Aim of the task » Omit all pictures. Print the remaining lines exactly, from the start of the data through the line containing "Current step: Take".

Data »
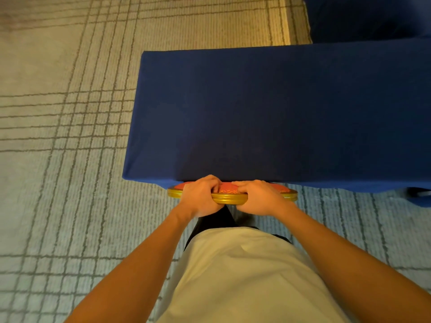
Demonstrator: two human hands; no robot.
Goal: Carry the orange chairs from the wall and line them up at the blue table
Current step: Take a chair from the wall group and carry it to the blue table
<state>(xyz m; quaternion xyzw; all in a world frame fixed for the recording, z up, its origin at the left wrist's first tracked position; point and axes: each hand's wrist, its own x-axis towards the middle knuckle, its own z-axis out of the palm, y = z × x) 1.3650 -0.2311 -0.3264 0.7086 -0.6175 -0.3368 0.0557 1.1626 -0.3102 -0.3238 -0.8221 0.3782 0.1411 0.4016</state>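
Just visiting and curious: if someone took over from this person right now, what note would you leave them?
The left hand and right hand both grip the top rail of the orange chair. It stands at the near edge of the blue table, seat hidden. Done: this chair is at the table. Left: let go, fetch any others; none are in view.

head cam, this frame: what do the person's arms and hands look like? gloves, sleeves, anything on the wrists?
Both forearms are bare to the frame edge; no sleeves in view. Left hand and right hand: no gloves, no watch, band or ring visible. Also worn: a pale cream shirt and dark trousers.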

Written answer »
Demonstrator: two human hands; no robot.
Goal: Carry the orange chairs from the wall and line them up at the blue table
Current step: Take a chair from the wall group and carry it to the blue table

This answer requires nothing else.